Maka dari itu, sesuatu yang dapat dilakukan oleh laki-laki adalah mematahkan toxic masculinity, dengan sepenuhnya percaya bahwa mereka sangat mungkin menjadi korban kekerasan seksual. Dengan begitu, laki-laki tidak akan ragu untuk mencari tempat berlindung dan ruang yang aman ketika mereka menyadari bahwa mereka adalah korban. Lebih jauh lagi, diperlukannya lebih banyak narasi dan diskusi tentang pengalaman korban kekerasan seksual lintas gender. Dan perlunya pengumpulan data yang sistematis yang dapat dirinci berdasarkan gender dan usia.
Selain itu juga, dibutuhkan ruang bagi para ahli untuk mendiskusikan bagaimana memberikan pendampingan bagi laki-laki dewasa dan anak laki-laki korban kekerasan seksual, mengingat isu ini sangat sensitif bagi korban dan masyarakat sehingga perlu strategi yang matang seperti yang disebutkan dalam Jurnal Wynne Russell. Korban laki-laki mempunyai kebutuhan yang berbeda dengan korban perempuan dan seringkali enggan untuk mendiskusikan kekerasan seksual yang mereka hadapi.
Korban juga mempunyai hak untuk melaporkan kejahatan yang mereka alami sendiri, akan tetapi karena aparat penegak hukum tidak selalu sensitif terhadap laki-laki korban perkosaan, maka penting adanya pendamping yang dapat membantu dalam melaporkan tindak kejahatan.

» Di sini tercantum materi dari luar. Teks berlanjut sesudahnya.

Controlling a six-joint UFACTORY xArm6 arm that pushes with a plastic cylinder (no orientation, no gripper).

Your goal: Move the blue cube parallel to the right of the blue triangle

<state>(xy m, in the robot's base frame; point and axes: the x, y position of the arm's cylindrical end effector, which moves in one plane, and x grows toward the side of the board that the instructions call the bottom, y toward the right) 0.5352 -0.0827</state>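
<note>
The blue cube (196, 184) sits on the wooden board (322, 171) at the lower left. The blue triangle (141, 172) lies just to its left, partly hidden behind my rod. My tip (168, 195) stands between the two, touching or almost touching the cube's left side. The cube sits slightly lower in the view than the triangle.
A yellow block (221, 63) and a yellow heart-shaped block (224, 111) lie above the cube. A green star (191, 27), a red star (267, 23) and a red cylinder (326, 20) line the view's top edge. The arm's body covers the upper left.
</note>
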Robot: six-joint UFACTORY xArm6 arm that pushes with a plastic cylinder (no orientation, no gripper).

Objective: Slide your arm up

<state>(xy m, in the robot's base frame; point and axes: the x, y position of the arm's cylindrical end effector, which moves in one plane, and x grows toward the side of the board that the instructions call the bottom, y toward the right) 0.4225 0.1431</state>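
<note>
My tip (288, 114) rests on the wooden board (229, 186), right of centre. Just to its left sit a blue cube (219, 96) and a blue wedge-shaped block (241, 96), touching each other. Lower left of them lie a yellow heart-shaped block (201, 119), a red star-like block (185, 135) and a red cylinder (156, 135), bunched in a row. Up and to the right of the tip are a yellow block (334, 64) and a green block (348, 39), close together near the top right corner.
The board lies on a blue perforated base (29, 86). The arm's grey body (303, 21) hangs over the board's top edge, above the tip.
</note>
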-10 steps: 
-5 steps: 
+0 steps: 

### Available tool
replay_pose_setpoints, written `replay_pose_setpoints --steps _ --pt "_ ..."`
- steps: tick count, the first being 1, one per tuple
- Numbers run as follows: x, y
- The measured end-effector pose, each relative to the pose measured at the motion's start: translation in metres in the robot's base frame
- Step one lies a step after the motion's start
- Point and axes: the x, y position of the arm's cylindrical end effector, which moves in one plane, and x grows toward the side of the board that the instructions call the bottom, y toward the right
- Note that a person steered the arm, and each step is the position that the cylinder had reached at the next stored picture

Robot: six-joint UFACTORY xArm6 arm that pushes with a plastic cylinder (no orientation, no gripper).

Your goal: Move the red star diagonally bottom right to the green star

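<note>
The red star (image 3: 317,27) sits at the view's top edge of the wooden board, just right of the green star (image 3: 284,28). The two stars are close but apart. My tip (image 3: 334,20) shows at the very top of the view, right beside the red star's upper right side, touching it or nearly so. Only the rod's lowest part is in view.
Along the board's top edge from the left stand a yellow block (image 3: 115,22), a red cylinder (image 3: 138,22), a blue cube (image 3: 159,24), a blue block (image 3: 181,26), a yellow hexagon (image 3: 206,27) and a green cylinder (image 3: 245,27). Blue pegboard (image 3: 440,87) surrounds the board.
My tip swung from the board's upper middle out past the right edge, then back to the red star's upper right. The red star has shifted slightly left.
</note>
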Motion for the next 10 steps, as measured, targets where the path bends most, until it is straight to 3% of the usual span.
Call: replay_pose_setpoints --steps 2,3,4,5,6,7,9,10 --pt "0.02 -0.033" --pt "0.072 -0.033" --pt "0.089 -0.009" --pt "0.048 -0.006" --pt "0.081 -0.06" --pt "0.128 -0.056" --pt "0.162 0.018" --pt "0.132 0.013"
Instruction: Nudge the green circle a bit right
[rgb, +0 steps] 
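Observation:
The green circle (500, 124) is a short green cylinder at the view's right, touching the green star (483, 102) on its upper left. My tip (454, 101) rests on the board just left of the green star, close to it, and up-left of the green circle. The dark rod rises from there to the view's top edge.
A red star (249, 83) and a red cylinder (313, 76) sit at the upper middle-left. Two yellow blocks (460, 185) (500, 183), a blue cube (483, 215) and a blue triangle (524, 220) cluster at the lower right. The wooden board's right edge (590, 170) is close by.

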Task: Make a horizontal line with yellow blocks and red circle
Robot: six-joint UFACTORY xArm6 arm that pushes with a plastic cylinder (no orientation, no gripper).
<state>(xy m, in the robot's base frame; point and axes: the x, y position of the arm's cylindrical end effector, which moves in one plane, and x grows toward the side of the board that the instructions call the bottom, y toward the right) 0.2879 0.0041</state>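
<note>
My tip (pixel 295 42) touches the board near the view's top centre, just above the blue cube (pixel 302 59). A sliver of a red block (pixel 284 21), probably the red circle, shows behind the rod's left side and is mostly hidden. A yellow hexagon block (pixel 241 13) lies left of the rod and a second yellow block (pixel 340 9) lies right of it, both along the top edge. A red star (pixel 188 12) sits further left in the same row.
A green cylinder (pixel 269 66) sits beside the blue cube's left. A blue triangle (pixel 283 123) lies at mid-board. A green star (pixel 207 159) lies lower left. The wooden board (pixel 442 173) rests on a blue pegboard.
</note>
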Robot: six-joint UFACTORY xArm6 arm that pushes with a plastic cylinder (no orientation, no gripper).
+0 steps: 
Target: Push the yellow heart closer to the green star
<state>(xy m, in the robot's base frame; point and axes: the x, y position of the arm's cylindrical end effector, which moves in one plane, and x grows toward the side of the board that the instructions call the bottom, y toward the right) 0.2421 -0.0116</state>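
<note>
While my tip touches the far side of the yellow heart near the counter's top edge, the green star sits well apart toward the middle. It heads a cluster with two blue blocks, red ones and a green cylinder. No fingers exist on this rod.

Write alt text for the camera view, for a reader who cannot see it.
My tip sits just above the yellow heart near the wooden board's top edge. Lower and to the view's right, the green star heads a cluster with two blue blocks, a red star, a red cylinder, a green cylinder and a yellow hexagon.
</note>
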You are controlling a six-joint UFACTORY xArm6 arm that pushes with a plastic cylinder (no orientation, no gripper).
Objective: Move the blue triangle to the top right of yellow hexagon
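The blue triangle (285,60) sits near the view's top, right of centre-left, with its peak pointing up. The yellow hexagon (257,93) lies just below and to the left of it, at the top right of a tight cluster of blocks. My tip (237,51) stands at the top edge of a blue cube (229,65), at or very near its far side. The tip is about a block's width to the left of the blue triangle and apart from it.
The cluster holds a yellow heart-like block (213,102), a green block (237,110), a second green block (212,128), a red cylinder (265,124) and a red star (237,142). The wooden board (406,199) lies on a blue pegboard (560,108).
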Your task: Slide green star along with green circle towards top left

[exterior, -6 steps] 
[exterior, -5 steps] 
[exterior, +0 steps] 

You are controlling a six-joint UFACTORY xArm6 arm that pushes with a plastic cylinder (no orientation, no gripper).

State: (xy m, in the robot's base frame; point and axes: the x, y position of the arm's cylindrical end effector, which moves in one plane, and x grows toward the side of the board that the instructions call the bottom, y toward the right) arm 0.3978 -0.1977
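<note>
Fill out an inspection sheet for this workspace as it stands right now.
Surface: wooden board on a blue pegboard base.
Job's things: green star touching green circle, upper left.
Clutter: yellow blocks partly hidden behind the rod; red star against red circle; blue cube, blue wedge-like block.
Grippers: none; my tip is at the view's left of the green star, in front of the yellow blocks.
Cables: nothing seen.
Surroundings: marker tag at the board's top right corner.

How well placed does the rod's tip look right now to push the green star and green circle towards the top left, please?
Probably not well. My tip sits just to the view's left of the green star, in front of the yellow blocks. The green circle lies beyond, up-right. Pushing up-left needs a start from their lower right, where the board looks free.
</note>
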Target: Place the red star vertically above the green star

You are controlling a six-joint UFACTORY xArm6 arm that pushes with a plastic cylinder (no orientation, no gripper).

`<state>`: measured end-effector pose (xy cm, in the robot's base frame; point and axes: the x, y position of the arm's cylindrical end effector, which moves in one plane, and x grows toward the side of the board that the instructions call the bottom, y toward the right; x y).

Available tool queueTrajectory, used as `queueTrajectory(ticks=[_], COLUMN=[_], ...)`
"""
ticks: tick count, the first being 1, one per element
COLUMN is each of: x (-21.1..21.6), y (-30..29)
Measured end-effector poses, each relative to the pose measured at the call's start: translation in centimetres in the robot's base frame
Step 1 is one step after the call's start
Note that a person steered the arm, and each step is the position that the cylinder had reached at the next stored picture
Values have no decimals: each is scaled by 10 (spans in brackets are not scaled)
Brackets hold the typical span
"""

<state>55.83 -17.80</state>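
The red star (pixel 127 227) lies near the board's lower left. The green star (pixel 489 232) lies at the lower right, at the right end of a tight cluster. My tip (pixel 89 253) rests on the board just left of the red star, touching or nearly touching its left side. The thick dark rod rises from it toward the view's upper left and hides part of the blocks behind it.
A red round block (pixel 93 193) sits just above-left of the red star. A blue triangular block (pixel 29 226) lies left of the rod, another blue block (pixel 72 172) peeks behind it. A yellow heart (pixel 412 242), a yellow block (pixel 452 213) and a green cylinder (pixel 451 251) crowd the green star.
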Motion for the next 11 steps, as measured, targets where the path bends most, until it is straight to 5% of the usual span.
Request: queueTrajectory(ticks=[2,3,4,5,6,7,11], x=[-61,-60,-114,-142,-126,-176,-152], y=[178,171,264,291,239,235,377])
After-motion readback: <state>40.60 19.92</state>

Bagaimanapun juga, laki-laki harus lebih aktif terlibat dalam memerangi dan melawan kekerasan seksual. Bukan hanya untuk menolong diri sendiri ketika mereka menjadi korban, akan tetapi karena perjuangan ini membutuhkan kerja sama dari seluruh elemen dan tentunya semua kelompok gender.